“Hei, mainnya yang bener, dong. Diving mulu,” ungkap saya terengah-engah sambil menahan emosi. Sementara pemain lawan berlalu begitu saja ke daerah pertahanannya.
Situasi di area pertahanan saat diserang lawan memang menguras tenaga dan emosi. Apalagi ketika pemain lawan berusaha mengambil keuntungan dengan mengelabui wasit lewat aksi diving.
Situasi seperti itu masih segar dalam ingatan. Dan saya ikut merasakan betapa emosinya seorang pemain belakang ketika wasit memberikan hukuman akibat ulah tidak sportif lawan dengan diving.
Menarik ingatan ke masa sekolah menengah atas dulu, turnamen sepakbola antar kelas di SMUNSA dimulai. Semua pertandingan digelar di lapangan Kopassus Cilegon. Saya memperkuat team kelas dua delapan dengan jersey ungu bertuliskan Stilleto.
Konon menurut kawan sekelas, Stilleto diambil dari kosa kata Italia, merujuk pada belati yang biasa dipakai oleh mafioso di negeri itu. Filosofinya, team ini tajam dalam menyerang dan kuat dalam bertahan.
Saya salah seorang penyuka berat sepakbola dalam keluarga. Mewarisi hobby almarhum bapak, berbagai posisi pernah dicoba. Mulai dari penjaga gawang hingga penyerang, bahkan menjadi wasit dan pelatih. Tentunya di level amatir hehe.
Posisi di team stilleto saat itu sebagai libero, sama seperti posisi Robby Darwis, legenda Persib Bandung. Tugasnya, bertahan dan menjaga keseimbangan area pertahanan. Menjaga kedalaman bertahan dengan sesekali memerangkap lawan dengan jebakan offside.
Saya masih ingat beberapa kawan seperjuangan di lini belakang Stilleto. Biasanya bek kanan dipercayakan kepada Iwan. Dengan tenaga kuda, siap menghentikan laju lawan tanpa kompromi. Sementara bek kiri diisi Ardi, kecil-kecil cabe rawit yang larinya kencang bisa melebihi anjing. Sementara tembok penjaga gawang dipercayakan kepada Adi Prasetyo.
Menjaga lini pertahanan tidaklah mudah. Konsentrasi menjadi hal yang penting. Repotnya, kalau sudah kalah langkah, pelanggaran terpaksa harus dilakukan dan berbuah hukuman.
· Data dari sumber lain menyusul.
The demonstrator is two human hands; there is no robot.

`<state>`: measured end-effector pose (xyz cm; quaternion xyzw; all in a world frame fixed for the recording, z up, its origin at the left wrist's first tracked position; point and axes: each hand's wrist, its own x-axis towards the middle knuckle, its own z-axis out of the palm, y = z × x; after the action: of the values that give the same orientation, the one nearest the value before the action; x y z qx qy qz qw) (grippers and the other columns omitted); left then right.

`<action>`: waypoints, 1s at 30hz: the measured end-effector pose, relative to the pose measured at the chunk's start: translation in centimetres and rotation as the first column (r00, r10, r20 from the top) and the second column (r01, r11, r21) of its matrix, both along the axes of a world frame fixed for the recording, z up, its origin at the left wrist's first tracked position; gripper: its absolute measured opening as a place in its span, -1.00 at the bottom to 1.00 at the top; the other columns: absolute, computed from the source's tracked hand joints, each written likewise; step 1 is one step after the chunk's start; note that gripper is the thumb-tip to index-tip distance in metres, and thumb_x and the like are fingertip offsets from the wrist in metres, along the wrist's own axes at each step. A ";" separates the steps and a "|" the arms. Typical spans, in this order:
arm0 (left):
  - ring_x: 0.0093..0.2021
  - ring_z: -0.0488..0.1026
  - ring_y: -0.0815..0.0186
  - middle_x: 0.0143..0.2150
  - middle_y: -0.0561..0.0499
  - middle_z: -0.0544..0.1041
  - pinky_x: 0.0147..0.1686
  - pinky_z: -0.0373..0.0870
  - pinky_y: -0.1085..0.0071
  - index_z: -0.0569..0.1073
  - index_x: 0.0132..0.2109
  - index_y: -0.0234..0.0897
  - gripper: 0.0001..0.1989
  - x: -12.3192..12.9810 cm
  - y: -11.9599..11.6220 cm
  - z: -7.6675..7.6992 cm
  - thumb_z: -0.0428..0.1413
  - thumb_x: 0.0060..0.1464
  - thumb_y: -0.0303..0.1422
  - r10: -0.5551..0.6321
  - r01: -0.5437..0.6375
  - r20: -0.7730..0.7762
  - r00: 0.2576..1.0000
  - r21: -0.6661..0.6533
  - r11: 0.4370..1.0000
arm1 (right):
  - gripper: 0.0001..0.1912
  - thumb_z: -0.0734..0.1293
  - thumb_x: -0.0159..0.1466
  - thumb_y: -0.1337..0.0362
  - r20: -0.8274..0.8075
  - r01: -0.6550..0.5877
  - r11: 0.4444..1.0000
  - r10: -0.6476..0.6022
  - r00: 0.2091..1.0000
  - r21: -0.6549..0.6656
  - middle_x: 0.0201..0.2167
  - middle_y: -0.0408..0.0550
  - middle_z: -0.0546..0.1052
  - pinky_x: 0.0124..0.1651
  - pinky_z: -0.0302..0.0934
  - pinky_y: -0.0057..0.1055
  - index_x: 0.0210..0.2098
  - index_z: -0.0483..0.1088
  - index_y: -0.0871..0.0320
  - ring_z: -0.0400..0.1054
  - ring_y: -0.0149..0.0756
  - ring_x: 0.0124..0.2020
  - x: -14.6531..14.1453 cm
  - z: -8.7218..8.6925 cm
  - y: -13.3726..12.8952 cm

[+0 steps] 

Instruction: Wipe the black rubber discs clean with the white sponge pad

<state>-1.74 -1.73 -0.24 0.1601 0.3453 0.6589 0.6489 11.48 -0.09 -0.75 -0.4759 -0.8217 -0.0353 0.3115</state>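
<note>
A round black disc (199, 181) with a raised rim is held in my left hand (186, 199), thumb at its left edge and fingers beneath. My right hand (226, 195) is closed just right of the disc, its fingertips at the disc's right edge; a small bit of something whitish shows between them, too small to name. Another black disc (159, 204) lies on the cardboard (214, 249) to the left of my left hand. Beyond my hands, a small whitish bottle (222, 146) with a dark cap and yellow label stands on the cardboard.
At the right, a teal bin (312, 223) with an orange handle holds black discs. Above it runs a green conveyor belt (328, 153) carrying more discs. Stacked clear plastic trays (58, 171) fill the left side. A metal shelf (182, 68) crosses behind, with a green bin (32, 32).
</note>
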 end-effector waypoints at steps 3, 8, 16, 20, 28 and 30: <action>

Priiit.
Bermain sepakbola di lapangan besar terakhir kali pada saat kuliah. Setelah bekerja, lapangannya mengecil ke lapangan futsal. Hingga akhirnya sekarang sudah gantung sepatu dan lebih asyik menjadi penonton bola yang budiman.
Tak sengaja buka lemari, kaos ungu Stilleto bernomor punggung lima itu masih ada. Bahkan masih longgar. Itu tandanya, pada saat SMA dulu saya pakai kaos team kedodoran.